GOAL OF THE EXERCISE
Print the listing below exactly, minus its pictures.

DATASET EXCERPT
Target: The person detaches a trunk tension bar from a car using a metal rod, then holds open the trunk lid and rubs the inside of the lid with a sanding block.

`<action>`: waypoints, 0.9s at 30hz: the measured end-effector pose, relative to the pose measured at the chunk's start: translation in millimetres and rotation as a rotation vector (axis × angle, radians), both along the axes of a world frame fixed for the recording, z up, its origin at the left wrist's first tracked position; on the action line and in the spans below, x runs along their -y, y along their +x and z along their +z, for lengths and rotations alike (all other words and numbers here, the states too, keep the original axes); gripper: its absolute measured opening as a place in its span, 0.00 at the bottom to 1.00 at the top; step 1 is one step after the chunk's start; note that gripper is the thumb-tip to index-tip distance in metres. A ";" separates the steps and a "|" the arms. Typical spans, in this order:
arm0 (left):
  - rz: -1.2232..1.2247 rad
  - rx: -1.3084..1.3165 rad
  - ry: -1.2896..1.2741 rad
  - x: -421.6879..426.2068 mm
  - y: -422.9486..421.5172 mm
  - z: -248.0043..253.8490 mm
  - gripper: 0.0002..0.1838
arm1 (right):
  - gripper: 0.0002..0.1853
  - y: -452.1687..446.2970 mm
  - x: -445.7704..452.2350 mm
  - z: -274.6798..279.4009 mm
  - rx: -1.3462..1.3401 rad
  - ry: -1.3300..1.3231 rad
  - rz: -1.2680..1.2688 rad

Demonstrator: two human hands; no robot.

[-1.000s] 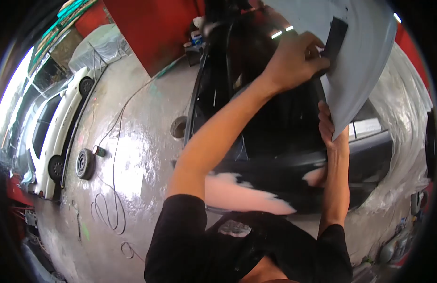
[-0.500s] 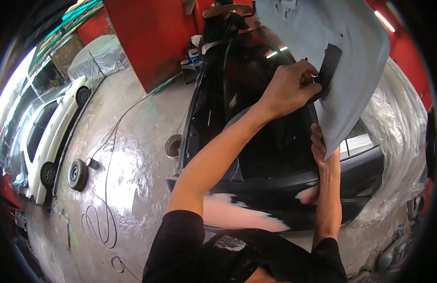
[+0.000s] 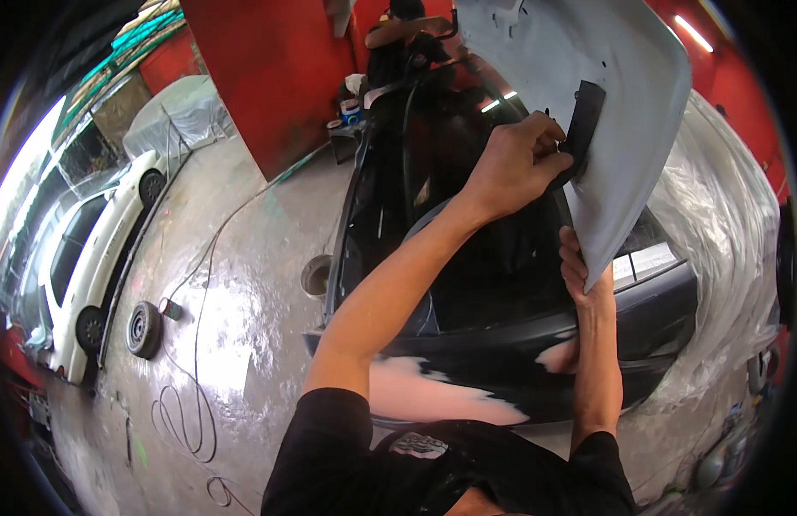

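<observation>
A large pale grey car panel [image 3: 643, 112] stands tilted on the right side of the view, tapering to a corner at its lower end. My left hand [image 3: 517, 165] is closed, thumb and fingers pinching the near side of a flat black strip [image 3: 586, 116] that lies against the panel's face. What kind of part the strip is, I cannot make out. Lower down, my right hand [image 3: 574, 265] grips the panel at its lower corner, with the fingers showing along the left edge and the palm hidden behind. Behind both hands is a black car [image 3: 493, 249] with pinkish filler patches [image 3: 433, 391].
Clear plastic sheeting [image 3: 716, 232] drapes the right side. Another person [image 3: 407, 43] is beyond the car. On the floor to the left are a wheel [image 3: 144, 329], a can [image 3: 169, 308], a bucket [image 3: 316, 277] and a looping hose [image 3: 211, 344]. A white car [image 3: 97, 249] stands far left.
The view has shifted slightly, and the panel, the black strip and both hands appear a little further left. Both hands keep their grips.
</observation>
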State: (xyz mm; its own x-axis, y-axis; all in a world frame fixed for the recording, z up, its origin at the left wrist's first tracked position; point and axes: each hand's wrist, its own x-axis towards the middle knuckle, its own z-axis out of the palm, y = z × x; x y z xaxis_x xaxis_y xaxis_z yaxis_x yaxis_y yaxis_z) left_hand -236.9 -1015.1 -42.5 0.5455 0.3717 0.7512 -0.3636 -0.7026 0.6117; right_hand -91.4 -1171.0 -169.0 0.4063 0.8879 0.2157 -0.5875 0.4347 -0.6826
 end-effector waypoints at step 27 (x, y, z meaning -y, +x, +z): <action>0.228 -1.059 -0.309 -208.5 -267.2 -321.4 0.17 | 0.17 40.1 -7.8 2.4 0.044 0.067 0.676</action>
State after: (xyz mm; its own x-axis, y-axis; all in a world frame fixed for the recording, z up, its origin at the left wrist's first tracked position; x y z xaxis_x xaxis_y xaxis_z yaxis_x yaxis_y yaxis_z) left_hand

SOLUTION FOR THIS TASK
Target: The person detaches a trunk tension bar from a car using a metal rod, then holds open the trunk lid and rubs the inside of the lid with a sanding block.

`<action>`: waypoints, 0.9s at 30hz: the measured end-effector pose, relative to the pose measured at the chunk's start: translation in millimetres and rotation as a rotation vector (axis × angle, radians), both along the axes of a world frame fixed for the recording, z up, its origin at the left wrist's first tracked position; on the action line and in the spans below, x runs along their -y, y along their +x and z along their +z, for lengths and rotations alike (all other words and numbers here, the states too, keep the original axes); gripper: its absolute measured opening as a place in its span, 0.00 at the bottom to 1.00 at the top; step 1 is one step after the chunk's start; note that gripper is the thumb-tip to index-tip distance in metres. A ";" separates the steps and a "|" the arms. Typical spans, in this order:
arm0 (left):
  - rz: -1.2232..1.2247 rad
  - rx: -1.3084..1.3165 rad
  - ry: -1.2896..1.2741 rad
  - x: -421.6879..426.2068 mm
  - y: -422.9486..421.5172 mm
  - z: -248.0043..253.8490 mm
  - gripper: 0.0002..0.1838
arm1 (right):
  - gripper: 0.0002..0.1853
  - y: -452.1687..446.2970 mm
  - x: -445.7704..452.2350 mm
  - z: -274.6798..279.4009 mm
  - rx: -1.3462..1.3401 rad
  - ry: -1.3300..1.3231 rad
  - rz: -1.2680..1.2688 rad

Demonstrator: two human hands; no robot.

[-1.000s] 
[-0.500s] 
[+0.000s] 

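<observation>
A large pale grey car panel [image 3: 643, 112] stands tilted on the right side of the view, tapering to a corner at its lower end. My left hand [image 3: 517, 165] is closed, thumb and fingers pinching the near side of a flat black strip [image 3: 586, 116] that lies against the panel's face. What kind of part the strip is, I cannot make out. Lower down, my right hand [image 3: 574, 265] grips the panel at its lower corner, with the fingers showing along the left edge and the palm hidden behind. Behind both hands is a black car [image 3: 493, 249] with pinkish filler patches [image 3: 433, 391].
Clear plastic sheeting [image 3: 716, 232] drapes the right side. Another person [image 3: 407, 43] is beyond the car. On the floor to the left are a wheel [image 3: 144, 329], a can [image 3: 169, 308], a bucket [image 3: 316, 277] and a looping hose [image 3: 211, 344]. A white car [image 3: 97, 249] stands far left.
The view has shifted slightly, and the panel, the black strip and both hands appear a little further left. Both hands keep their grips.
</observation>
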State: (xyz mm; its own x-axis, y-axis; all in a world frame fixed for the recording, z up, its origin at the left wrist's first tracked position; point and axes: each hand's wrist, its own x-axis towards the middle knuckle, its own z-axis out of the palm, y = z × x; x y z xaxis_x xaxis_y xaxis_z yaxis_x yaxis_y yaxis_z) left_hand -236.9 -1015.1 -42.5 0.5455 0.3717 0.7512 -0.3636 -0.7026 0.6117; right_hand -91.4 -1171.0 -169.0 0.4063 0.8879 0.2157 -0.5875 0.4347 -0.6826
 end-effector waypoints at step 27 (x, y, z meaning -y, +x, +z): <action>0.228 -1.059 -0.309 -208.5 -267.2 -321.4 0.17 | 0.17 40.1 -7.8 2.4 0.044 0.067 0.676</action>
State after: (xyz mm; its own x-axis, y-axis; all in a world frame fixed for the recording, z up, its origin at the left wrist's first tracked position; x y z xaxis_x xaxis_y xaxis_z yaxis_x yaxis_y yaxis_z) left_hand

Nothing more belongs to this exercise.